**Activity:** Please retype the records below exactly, from the first line through the line containing "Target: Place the", and leave out any pictures.

· · ·

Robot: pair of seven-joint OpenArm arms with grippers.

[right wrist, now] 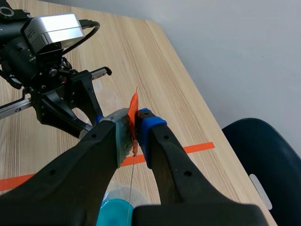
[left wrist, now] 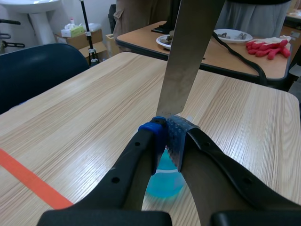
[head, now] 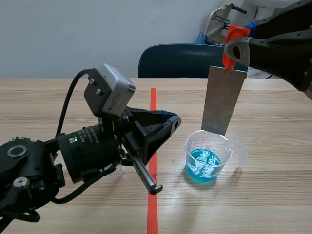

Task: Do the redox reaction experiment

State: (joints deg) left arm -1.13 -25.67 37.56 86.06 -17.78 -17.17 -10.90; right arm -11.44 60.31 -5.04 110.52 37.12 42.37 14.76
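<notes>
I had the right gripper (right wrist: 135,123) pinched tight on the orange-red tab (head: 235,35) at the top of the metal plate (head: 224,100). The plate hung upright, its lower edge about level with the rim of the beaker (head: 229,151), above the blue liquid (head: 202,165). My left gripper (left wrist: 168,134) sat closed on nothing, low over the table (head: 273,195) just beside the beaker.

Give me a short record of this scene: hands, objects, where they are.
Right hand: shut on a flat grey metal plate, at its orange-taped top
Plate: upright above a clear plastic beaker, lower edge near the rim
Beaker contents: swirled blue liquid
Left hand: shut, empty, beside the beaker
</notes>
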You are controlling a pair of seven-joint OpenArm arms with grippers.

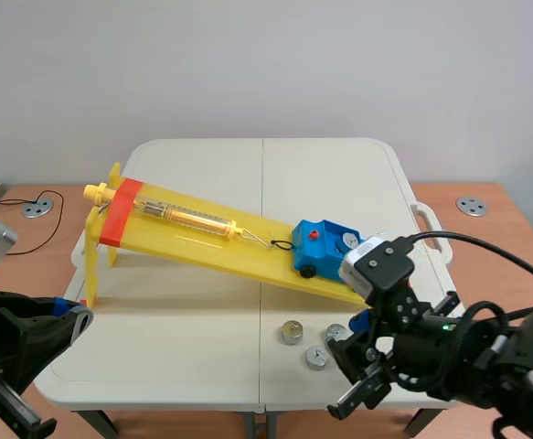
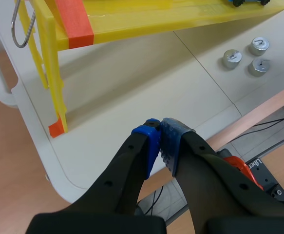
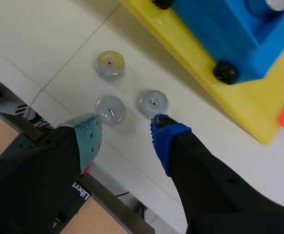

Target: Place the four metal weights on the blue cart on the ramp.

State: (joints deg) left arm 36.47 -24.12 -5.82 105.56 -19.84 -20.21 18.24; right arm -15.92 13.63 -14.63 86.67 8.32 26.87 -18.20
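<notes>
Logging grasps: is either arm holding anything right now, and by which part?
Nothing is held. The right jaws stand open above the weights; the left jaws are shut on nothing.

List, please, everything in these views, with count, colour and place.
table: one, white, central
ramp: one, yellow, sloping across the table
spring scale: one, yellow, on the ramp, hooked to the cart
cart: one, blue, at the ramp's low end
metal weights: four, silver; three on the table by the ramp's low end, one apparently on the cart
round plates: two, grey, on the desks beside the table
left tool: one, black, shut, over the table's edge
right tool: one, black, open, above the loose weights
</notes>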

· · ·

**Task answer:**
Robot: pair of seven-joint OpenArm arms with grippers.

[right wrist, now] 
[left wrist, now] 
[head, now] 

Task: Do the redox reaction experiment

State: (joints deg) left arm -1.13 -25.67 37.56 86.06 -17.78 -17.17 -10.90; right arm -11.44 60.31 -5.04 110.52 37.12 42.37 14.76
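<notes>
I had the right gripper (right wrist: 135,123) pinched tight on the orange-red tab (head: 235,35) at the top of the metal plate (head: 224,100). The plate hung upright, its lower edge about level with the rim of the beaker (head: 229,151), above the blue liquid (head: 202,165). My left gripper (left wrist: 168,134) sat closed on nothing, low over the table (head: 273,195) just beside the beaker.

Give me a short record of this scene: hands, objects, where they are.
Right hand: shut on a flat grey metal plate, at its orange-taped top
Plate: upright above a clear plastic beaker, lower edge near the rim
Beaker contents: swirled blue liquid
Left hand: shut, empty, beside the beaker
</notes>
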You are controlling a pair of seven-joint OpenArm arms with grippers.


Target: Place the four metal weights on the blue cart on the ramp.

Nothing more belongs to this answer.